I was encouraged today by a message my friend, Cyndi, sent me. She is also an adoptive mother and she is amazing:

"I love the Steven Curtis Chapman song, "When Love Takes You In." My favorite part is this:
'And somewhere while you’re sleeping
Someone else is dreaming too
Counting down the days until
They hold you close and say I love you
And like the rain that falls into the sea
In a moment what has been is lost in what will be'

"I have LIVED the moment when the "has been" became lost in the "will be." It WILL come for you!! All this time passing now WILL get lost in "what will be" when you are united with your precious little one... and all of this will be a drop in the bucket... like "rain that falls into the sea." It's so hard to believe on this side of it, but it is true.
One of my favorite scriptures during this phase of our adoption was this one:
Habukkuk 2:3 "But these things I plan won't happen right away. Slowly, steadily, surely, the time approaches when the vision will be fulfilled. If it seems slow, be patient! For it will surely take place. It will not be late by a single day."

Thank you, Cyndi, for such and encoraging message, and to all my other friends and family who have been SUCH a blessing in your words of encouragment and prayers. A sweet family member of mine even fasted for us!! Wow. I am blessed to be so surrounded by family and friends who support us and love us.

Monday, April 19, 2010

1 1/2 Hours until April 20 in Ethiopia!!!

And why is that so important, you might ask?

Because it is our first (and hopefully ONLY) court date; the day our little EM could become OURS.

So please, please pray. Midnight in Ethiopia starts at 4 pm today our time. So court will likely be taking place sometime while we are sleeping.

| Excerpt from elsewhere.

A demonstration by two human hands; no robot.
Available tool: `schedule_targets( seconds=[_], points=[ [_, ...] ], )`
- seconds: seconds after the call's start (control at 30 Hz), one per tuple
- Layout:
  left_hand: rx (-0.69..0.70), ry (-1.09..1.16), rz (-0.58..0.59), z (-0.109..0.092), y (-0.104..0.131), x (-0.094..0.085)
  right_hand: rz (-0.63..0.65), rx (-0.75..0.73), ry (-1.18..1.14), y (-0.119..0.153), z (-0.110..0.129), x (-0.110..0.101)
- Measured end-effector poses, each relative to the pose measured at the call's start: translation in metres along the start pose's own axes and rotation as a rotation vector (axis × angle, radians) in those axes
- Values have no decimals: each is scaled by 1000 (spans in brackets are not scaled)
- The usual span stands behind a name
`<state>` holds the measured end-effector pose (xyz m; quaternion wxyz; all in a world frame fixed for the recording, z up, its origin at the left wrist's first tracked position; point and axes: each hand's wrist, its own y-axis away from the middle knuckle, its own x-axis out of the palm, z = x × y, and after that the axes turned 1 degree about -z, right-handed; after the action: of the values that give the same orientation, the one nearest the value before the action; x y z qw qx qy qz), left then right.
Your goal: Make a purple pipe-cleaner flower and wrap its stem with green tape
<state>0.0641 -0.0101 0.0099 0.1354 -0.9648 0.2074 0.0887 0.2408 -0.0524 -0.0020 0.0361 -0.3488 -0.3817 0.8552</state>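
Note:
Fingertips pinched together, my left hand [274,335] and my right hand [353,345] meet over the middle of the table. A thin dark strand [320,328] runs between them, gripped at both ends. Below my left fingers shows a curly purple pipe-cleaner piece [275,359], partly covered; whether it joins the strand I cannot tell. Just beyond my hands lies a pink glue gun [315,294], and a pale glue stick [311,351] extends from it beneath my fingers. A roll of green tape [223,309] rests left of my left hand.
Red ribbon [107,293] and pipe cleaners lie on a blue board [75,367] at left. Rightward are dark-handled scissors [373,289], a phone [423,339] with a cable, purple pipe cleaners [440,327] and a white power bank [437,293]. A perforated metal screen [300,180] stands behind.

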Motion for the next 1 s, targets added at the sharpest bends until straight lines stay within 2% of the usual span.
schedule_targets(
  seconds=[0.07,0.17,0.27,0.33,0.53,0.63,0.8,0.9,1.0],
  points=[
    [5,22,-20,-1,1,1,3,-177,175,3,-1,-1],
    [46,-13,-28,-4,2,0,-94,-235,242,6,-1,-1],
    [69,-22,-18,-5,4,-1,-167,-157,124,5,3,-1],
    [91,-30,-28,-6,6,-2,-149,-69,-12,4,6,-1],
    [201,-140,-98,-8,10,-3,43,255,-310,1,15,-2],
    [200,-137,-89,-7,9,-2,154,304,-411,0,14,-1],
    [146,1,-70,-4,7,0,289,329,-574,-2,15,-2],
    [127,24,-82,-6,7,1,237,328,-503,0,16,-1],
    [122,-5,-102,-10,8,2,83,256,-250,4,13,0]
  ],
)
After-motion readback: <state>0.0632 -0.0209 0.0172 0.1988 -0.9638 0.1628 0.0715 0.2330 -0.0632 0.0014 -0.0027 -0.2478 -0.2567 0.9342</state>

Pray now! Pray if you wake up in the middle of the night! Pray, pray, pray (please, please, please!)

And then I can show you her beautiful little face.

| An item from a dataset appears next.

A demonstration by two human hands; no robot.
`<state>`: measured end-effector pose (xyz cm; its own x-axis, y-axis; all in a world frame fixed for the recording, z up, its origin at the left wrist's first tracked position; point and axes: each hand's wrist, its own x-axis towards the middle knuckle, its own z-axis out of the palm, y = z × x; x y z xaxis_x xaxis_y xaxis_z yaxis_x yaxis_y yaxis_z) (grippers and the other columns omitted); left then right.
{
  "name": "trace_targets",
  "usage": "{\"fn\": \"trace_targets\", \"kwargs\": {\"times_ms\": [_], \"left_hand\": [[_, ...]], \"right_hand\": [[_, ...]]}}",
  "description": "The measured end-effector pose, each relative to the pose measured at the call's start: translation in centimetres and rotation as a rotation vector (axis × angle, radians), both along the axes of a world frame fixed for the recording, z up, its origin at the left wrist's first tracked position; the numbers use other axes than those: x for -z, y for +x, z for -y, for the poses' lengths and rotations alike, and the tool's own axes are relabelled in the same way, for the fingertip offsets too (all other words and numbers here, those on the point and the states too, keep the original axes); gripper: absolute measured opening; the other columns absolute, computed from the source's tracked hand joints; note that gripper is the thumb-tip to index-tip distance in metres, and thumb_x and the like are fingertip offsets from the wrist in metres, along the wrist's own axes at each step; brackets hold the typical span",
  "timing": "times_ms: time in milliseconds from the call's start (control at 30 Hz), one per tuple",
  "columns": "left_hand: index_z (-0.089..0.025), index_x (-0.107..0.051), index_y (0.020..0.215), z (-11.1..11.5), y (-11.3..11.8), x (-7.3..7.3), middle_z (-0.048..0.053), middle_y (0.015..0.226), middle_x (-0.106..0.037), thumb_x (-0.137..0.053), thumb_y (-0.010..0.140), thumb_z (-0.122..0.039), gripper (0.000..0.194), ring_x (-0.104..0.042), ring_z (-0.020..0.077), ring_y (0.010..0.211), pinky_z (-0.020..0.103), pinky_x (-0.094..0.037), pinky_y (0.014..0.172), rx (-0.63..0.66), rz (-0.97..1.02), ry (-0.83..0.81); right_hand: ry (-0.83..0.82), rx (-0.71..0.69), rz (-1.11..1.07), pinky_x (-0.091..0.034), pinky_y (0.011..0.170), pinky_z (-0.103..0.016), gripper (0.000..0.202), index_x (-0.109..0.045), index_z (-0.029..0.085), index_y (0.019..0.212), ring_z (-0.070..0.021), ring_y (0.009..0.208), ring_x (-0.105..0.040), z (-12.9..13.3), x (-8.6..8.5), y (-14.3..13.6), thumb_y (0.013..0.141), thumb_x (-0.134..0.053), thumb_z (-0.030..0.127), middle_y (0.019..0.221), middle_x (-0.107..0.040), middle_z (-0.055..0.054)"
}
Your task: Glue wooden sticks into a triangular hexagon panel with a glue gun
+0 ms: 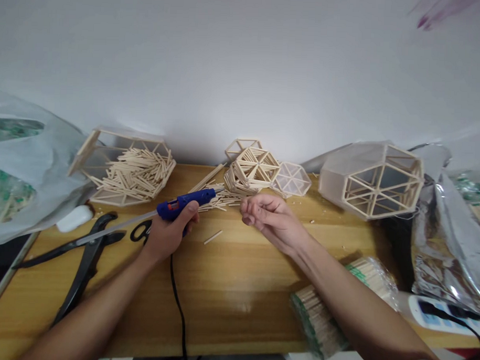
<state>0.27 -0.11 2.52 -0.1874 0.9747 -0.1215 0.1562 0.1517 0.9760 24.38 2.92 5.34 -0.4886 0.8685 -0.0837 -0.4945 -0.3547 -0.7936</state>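
Note:
My left hand (pixel 168 234) is wrapped round a blue hot glue gun (pixel 186 201), its nozzle pointing right and a long glue stick (pixel 124 228) trailing from its back. To the right, my right hand (pixel 270 218) is raised over the table with thumb and fingers pinched together; whatever lies between the fingertips cannot be made out. Just behind the hands are several stacked hexagonal frames of wooden sticks (pixel 251 172), with loose sticks (pixel 219 201) around them. A translucent hexagonal panel (pixel 292 179) leans beside the stack. One short wooden stick (pixel 213 237) lies alone between the hands.
A stick-framed box (pixel 125 192) full of cut sticks stands left, a covered hexagonal lantern-like frame (pixel 372 179) right. Black cutters (pixel 90 256), scissors (pixel 139 231) and a white case (pixel 75 218) lie left. Bagged sticks (pixel 317 319) and a power strip (pixel 440 315) are front right. The gun's cord (pixel 176 298) hangs frontward.

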Motion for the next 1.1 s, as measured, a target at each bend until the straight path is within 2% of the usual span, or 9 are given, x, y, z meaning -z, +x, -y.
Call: {"fn": "trace_targets", "kwargs": {"times_ms": [100, 233, 267, 400, 500, 667, 767, 867, 1100], "left_hand": [[-0.019, -0.064, 0.061, -0.09, 0.08, -0.14, 0.001, 0.056, -0.061, -0.069, 0.084, -0.058, 0.046, -0.051, 0.011, 0.046, 0.023, -0.041, 0.045, -0.011, 0.0, -0.004], [-0.019, -0.064, 0.061, -0.1, 0.12, -0.17, 0.001, 0.057, -0.061, -0.07, 0.082, -0.06, 0.047, -0.051, 0.011, 0.046, 0.024, -0.042, 0.045, -0.013, 0.005, -0.007], [-0.019, -0.064, 0.061, -0.07, 0.09, -0.12, 0.001, 0.056, -0.061, -0.07, 0.082, -0.06, 0.047, -0.051, 0.011, 0.046, 0.024, -0.041, 0.045, -0.013, 0.007, -0.009], [-0.019, -0.065, 0.063, 0.01, -0.05, 0.02, 0.0, 0.055, -0.06, -0.07, 0.084, -0.06, 0.047, -0.051, 0.0114, 0.046, 0.024, -0.041, 0.046, -0.007, 0.009, -0.022], [-0.019, -0.065, 0.063, -0.01, -0.02, -0.1, 0.001, 0.056, -0.061, -0.07, 0.083, -0.06, 0.046, -0.052, 0.0116, 0.047, 0.025, -0.041, 0.047, -0.007, 0.009, -0.03], [-0.02, -0.065, 0.062, -0.02, 0.11, -0.28, 0.001, 0.057, -0.062, -0.071, 0.08, -0.063, 0.047, -0.052, 0.0123, 0.047, 0.025, -0.041, 0.046, -0.022, 0.004, -0.041], [-0.019, -0.066, 0.063, 0.03, 0.09, -0.18, 0.001, 0.057, -0.062, -0.071, 0.082, -0.06, 0.046, -0.052, 0.0118, 0.047, 0.025, -0.042, 0.047, -0.019, 0.007, -0.026], [-0.018, -0.066, 0.063, 0.04, 0.05, -0.09, 0.001, 0.058, -0.062, -0.071, 0.083, -0.058, 0.045, -0.052, 0.0112, 0.047, 0.024, -0.042, 0.047, -0.008, 0.009, -0.014], [-0.018, -0.066, 0.062, -0.01, 0.13, -0.28, 0.002, 0.059, -0.063, -0.07, 0.083, -0.058, 0.046, -0.052, 0.0105, 0.047, 0.023, -0.043, 0.047, 0.006, 0.002, -0.007]], "right_hand": [[0.013, -0.024, -0.018, -0.05, 0.074, -0.026, 0.022, -0.083, 0.022, 0.087, -0.0142, 0.084, -0.067, 0.16, -0.19, 0.0, 0.08, -0.092, 0.04, 0.097, -0.079, -0.006], [0.038, -0.164, -0.039, -0.053, 0.081, -0.03, 0.065, -0.079, 0.022, 0.122, -0.0204, 0.1, -0.068, 0.2, -0.21, 0.18, 0.071, -0.091, 0.061, 0.124, -0.076, -0.014], [0.036, -0.156, -0.035, -0.053, 0.08, -0.03, 0.062, -0.08, 0.022, 0.119, -0.0193, 0.096, -0.068, 0.17, -0.16, 0.19, 0.071, -0.092, 0.06, 0.12, -0.077, -0.013], [0.007, -0.02, 0.029, -0.048, 0.07, -0.026, 0.021, -0.083, 0.02, 0.083, -0.0105, 0.069, -0.059, 0.0, -0.03, 0.08, 0.078, -0.094, 0.037, 0.087, -0.078, -0.004], [0.001, 0.004, 0.044, -0.047, 0.068, -0.027, 0.022, -0.081, 0.019, 0.079, -0.0108, 0.067, -0.057, 0.04, -0.18, 0.0, 0.078, -0.093, 0.037, 0.084, -0.077, -0.004], [0.017, -0.124, 0.007, -0.052, 0.078, -0.03, 0.05, -0.082, 0.022, 0.113, -0.0182, 0.091, -0.068, 0.2, -0.37, 0.07, 0.075, -0.092, 0.053, 0.113, -0.079, -0.012], [0.026, -0.082, 0.029, -0.049, 0.072, -0.027, 0.032, -0.082, 0.019, 0.09, -0.0135, 0.075, -0.063, 0.08, -0.33, 0.09, 0.079, -0.091, 0.048, 0.089, -0.078, -0.006], [0.054, -0.042, 0.063, -0.044, 0.067, -0.026, 0.031, -0.076, 0.017, 0.074, -0.0109, 0.064, -0.055, -0.05, -0.47, 0.04, 0.082, -0.09, 0.043, 0.068, -0.067, 0.0], [0.055, -0.041, 0.069, -0.046, 0.066, -0.027, 0.031, -0.076, 0.016, 0.077, -0.012, 0.066, -0.057, 0.16, -0.75, -0.08, 0.081, -0.09, 0.043, 0.069, -0.069, -0.001]]}}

And on top of really wanting to bring her home ASAP, we also really want to pass court now, because in a few weeks, the process changes in Ethiopia, meaning we would have to travel to ET for our court date, come home, wait, and then travel back to ET for a second trip to get her and bring her home. It would be nice to avoid this if possible. On the other hand, I am so excited to see her that I would jump on a plane this afternoon if they told me I had to.



We will let you know as soon as we hear!!

Sunday, April 4, 2010

Disney World




Just some pictures of my cuties in Disney World. It was a blast. We actually went in February, but as you all know, I am a fair-weather blogger, so I am just now getting around to it.